If I am right about TensorFlow Hub, then I can list numerous use-cases where the classifier signature is completely useless:
1: You can not train with multiple learning rates (say e.g. 1/10:th of the learning rate for the base-network, and the full learning rate for the final layer)
2: You can not extract intermediate layers from the CNN since they must be given by the signature that the one who provided the network defined for you. (This essentially means you have to do the Imagenet training yourself in order to get that level of control, and this makes it pointless to use TensorFlow Hub at all.)
3:If I am interested in, say, the only the 3 first layers of a CNN pretrained on Imagenet because I think they provide good initial feature extraction, and then want to design a completely different CNN for some other purpose, then this is not possible with TensorFlow Hub either.
4: If I want to finetune more than the last layer, I can not do that either. Say, for a very deep CNN with 100+ layers, it might make sense to finetune the 10 last layers, rather than only the last layer. This does not seem possible...
We use such techniques on a daily basis and REALLY need that flexibility.
It was provided with TF-Slim, but if I am right, this flexibility will no longer be provided in TensorFlow 2.0,
which puts the framework as a serious disadvantage compared to other frameworks such as PyTorch, MxNet etc.
Therefore I am hoping that I am either wrong about how TensorFlow Hub works,
or there will is an upcoming different kind of Model Zoo with greater flexibility available than I am not yet aware of.
I am very much looking forward to an answer to what the plan is to support such use-cases, since it seems quite urgent to solve if people are to migrate to TensorFlow 2.0 at all.
Thanks in advance,
/Niclas
--
You received this message because you are subscribed to the Google Groups "TensorFlow Developers" group.
To unsubscribe from this group and stop receiving emails from it, send an email to developers+...@tensorflow.org.

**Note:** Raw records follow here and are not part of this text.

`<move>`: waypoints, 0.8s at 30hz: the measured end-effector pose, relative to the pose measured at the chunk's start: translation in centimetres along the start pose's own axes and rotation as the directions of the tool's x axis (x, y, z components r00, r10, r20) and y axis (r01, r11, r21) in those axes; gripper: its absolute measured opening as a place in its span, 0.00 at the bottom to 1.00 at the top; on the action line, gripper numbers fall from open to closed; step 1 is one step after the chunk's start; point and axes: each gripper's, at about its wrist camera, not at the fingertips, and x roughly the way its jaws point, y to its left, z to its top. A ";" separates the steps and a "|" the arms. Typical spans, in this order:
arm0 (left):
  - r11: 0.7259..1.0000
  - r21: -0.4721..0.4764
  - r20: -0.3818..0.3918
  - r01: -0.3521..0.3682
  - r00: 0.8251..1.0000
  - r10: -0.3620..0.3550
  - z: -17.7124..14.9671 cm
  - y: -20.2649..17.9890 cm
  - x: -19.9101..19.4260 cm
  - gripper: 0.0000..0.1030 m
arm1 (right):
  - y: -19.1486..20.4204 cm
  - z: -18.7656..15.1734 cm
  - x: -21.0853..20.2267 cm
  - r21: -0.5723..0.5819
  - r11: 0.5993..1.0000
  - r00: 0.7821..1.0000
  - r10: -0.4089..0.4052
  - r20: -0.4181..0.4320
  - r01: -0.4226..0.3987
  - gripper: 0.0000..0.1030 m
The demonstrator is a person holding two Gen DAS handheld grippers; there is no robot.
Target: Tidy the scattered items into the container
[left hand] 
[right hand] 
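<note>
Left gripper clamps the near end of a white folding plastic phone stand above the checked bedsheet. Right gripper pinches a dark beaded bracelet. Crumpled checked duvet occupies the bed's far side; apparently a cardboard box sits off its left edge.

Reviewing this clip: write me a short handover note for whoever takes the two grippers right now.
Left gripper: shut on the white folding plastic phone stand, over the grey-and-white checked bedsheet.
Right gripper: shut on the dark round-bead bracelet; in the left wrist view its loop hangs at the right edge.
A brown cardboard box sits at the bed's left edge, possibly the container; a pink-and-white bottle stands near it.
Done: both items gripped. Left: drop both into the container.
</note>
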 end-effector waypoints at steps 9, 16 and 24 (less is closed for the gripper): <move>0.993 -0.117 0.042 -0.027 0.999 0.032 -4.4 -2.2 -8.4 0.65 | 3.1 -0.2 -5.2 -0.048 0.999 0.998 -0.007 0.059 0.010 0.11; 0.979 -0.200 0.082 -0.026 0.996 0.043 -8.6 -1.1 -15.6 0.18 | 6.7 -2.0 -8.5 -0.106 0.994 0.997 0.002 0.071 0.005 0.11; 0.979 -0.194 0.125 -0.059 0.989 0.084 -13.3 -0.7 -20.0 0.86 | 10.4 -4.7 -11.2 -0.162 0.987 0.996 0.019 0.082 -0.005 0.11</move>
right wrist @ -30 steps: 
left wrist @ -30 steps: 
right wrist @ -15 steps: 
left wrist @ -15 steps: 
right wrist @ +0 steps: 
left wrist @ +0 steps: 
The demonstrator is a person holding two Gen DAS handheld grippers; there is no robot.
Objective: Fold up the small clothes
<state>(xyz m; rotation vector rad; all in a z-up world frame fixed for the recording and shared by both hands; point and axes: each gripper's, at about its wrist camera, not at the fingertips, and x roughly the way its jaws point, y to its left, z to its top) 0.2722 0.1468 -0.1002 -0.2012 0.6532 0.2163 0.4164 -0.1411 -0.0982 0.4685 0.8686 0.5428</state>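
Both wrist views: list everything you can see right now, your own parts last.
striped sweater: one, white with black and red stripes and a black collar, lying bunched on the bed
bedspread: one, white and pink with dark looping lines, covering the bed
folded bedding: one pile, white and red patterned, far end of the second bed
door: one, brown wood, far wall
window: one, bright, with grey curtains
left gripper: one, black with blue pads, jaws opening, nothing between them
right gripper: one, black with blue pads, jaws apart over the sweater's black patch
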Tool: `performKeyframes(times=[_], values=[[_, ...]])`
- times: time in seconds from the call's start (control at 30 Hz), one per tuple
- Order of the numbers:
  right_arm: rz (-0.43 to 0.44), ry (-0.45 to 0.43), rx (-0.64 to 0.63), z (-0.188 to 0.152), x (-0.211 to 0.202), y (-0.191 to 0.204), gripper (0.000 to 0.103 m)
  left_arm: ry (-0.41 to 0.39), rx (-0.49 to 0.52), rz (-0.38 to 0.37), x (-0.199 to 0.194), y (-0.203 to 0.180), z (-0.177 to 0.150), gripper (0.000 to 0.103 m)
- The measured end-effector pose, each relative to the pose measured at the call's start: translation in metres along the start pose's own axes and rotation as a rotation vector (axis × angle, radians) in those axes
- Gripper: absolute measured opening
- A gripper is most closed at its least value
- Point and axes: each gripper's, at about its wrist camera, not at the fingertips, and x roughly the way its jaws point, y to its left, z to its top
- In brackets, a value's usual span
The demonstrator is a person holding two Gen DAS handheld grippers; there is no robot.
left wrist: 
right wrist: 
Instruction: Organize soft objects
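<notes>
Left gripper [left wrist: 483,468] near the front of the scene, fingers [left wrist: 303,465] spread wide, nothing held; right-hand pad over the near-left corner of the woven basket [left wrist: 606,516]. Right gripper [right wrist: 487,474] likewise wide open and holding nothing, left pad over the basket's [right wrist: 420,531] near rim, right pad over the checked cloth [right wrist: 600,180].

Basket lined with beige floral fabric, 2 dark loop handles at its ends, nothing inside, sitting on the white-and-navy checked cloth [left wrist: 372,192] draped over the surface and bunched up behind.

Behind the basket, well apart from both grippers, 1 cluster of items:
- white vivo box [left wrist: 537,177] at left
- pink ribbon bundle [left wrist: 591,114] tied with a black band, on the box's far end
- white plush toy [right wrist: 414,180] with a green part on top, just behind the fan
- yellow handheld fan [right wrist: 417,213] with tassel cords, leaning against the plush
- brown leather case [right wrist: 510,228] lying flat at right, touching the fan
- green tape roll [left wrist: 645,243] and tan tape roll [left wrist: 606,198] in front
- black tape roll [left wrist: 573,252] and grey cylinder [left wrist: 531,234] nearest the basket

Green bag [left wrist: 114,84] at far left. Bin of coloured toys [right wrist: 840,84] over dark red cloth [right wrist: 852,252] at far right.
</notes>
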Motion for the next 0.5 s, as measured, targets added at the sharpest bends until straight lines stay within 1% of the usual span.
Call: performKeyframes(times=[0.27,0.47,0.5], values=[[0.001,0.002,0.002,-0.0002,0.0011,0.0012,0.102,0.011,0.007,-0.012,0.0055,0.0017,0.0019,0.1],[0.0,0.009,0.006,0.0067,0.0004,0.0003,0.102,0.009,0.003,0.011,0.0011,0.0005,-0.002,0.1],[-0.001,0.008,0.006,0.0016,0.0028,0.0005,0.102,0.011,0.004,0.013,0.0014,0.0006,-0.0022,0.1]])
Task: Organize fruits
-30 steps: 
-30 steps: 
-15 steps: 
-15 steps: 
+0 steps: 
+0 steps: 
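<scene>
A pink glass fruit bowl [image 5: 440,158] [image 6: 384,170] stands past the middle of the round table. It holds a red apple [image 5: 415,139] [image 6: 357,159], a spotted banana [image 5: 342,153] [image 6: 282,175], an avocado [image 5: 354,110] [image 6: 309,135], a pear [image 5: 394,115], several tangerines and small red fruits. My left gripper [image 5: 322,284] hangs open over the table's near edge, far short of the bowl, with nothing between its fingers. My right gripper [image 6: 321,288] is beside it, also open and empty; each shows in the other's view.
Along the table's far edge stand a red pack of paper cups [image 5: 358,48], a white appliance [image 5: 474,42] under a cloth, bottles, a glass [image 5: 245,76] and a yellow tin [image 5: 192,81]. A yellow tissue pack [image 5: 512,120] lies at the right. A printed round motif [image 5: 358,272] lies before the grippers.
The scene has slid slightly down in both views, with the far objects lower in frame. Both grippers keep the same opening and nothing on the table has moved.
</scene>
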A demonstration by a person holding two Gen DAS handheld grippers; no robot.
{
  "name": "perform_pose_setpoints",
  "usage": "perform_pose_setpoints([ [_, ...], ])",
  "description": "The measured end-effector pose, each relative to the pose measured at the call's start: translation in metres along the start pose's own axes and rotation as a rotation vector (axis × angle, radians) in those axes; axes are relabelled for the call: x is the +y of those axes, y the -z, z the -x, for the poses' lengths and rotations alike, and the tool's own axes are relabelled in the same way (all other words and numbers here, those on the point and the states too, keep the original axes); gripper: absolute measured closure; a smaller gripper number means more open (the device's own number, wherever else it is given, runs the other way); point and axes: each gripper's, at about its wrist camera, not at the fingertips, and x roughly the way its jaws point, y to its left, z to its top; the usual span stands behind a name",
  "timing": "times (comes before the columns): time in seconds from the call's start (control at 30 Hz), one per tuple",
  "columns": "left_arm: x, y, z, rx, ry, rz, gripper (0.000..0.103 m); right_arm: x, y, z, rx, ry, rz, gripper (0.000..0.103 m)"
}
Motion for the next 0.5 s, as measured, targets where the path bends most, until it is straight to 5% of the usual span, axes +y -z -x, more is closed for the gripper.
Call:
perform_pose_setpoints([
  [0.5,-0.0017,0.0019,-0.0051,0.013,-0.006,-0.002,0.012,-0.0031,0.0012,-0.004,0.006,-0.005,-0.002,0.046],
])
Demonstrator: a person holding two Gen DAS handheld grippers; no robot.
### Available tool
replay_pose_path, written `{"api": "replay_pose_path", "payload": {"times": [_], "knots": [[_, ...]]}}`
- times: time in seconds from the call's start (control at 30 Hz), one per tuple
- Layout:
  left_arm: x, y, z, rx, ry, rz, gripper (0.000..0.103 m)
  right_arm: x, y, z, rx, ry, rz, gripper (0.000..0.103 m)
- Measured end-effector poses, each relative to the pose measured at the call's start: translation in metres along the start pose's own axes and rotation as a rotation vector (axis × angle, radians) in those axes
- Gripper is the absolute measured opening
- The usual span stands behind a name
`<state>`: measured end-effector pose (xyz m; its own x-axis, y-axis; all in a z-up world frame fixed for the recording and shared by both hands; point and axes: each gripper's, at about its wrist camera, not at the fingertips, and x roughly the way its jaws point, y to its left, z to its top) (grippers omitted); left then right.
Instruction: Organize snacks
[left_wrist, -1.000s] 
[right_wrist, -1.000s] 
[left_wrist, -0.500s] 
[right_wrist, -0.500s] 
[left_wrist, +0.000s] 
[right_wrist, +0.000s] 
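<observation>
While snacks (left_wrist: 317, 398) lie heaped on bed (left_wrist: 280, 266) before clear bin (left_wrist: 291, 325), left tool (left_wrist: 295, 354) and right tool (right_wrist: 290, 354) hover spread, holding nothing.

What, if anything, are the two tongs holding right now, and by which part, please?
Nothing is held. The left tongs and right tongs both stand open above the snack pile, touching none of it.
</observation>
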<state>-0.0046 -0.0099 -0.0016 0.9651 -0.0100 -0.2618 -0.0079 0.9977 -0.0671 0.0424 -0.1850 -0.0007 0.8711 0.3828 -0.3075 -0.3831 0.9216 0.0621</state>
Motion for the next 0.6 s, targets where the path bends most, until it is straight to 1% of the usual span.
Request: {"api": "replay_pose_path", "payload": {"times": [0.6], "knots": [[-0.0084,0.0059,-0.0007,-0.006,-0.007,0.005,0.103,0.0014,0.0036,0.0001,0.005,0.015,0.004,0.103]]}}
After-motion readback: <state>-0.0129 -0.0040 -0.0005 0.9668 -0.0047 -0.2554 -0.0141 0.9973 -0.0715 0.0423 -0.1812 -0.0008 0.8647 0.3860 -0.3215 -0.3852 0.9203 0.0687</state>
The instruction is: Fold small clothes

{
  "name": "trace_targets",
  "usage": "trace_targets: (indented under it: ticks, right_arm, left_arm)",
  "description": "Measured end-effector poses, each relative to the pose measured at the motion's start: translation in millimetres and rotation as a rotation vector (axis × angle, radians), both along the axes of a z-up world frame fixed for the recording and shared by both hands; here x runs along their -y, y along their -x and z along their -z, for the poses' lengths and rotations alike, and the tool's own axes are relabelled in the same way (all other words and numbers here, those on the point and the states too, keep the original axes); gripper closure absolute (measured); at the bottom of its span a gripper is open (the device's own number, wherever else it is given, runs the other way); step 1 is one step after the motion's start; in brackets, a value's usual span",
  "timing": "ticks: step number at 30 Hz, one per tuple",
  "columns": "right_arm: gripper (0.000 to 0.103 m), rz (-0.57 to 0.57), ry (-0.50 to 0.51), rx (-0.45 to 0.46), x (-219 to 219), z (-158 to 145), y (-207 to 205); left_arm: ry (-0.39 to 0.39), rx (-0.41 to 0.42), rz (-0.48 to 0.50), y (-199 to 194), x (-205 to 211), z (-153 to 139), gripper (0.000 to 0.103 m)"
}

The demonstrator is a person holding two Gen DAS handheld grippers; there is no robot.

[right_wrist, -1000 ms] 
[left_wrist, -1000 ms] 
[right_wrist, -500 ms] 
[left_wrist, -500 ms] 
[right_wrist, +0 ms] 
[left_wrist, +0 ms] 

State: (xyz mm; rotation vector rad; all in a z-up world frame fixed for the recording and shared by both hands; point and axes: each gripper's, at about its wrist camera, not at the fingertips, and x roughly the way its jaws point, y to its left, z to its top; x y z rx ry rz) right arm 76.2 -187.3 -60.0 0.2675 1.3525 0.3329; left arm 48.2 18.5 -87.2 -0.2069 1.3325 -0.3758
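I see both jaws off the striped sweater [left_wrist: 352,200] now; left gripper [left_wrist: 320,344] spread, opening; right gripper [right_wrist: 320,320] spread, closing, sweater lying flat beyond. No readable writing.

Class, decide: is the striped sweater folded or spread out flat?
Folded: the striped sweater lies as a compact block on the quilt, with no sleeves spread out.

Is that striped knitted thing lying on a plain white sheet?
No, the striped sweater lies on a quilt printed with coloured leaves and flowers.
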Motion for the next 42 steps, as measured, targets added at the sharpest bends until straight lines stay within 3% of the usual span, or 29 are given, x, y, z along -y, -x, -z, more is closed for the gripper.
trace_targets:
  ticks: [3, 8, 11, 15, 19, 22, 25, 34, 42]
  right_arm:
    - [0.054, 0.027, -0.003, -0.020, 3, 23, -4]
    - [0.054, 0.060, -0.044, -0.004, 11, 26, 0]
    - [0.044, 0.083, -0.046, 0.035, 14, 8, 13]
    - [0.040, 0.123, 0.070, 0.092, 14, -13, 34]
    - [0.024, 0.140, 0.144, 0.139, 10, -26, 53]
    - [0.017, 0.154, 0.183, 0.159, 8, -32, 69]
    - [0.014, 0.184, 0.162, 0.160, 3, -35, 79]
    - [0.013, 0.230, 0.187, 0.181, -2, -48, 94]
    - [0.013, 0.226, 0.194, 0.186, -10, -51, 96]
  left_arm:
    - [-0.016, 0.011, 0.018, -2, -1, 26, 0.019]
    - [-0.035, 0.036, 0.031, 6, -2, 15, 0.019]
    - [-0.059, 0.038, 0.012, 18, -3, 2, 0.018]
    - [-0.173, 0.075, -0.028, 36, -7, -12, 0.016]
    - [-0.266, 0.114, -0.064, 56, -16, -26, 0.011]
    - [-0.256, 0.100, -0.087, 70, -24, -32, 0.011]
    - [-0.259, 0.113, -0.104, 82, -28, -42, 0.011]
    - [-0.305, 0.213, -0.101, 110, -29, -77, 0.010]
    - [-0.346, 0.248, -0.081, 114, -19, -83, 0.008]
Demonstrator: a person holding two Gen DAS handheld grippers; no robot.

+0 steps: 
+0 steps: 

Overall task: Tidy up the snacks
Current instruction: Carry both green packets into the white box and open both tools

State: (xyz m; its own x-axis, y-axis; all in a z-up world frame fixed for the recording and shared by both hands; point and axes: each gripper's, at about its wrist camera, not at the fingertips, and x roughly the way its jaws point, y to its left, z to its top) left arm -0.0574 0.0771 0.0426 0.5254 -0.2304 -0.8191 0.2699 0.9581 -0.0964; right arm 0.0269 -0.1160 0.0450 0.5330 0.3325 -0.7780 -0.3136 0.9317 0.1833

Visit this group at https://groups.google.com/a/tensorflow.org/group/developers/.
To view this discussion on the web visit https://groups.google.com/a/tensorflow.org/d/msgid/developers/1551088280942.41080%40axis.com.
Hi Aakash,
Yes Keras seems to be a much better API than TF-Slim but that is not what the question is about.
The problem is this:
The currently available Model Zoo with common classifiers (Inception, Resnets, Vgg16, MobileNet etc etc) are provided via the TF-Slim API in the graph formulation.
In TF 2.0 it seems obvious that defining CNNs in Keras in Eager formulation is the way to go. But there are no Imagenet-pretrained models available formulated in the "Eager-Keras" way except possibly in TensorFlow Hub, but I don't see the kind of support I need in TensorFlow Hub. So I see no way to get the model zoo unless I train the models myself.
Such model Zoo's are available for other Frameworks, since this has become a standard offering.
For instance, here is the source code for Resnet models in PyTorch defined in "Eager format".
https://pytorch.org/docs/stable/_modules/torchvision/models/resnet.html#resnet18
The definitions in TensorFlow Eager format can be written in a VERY similar way except minor naming replacements (such as inheriting from tf.keras.Model instead of from nn.Module etc).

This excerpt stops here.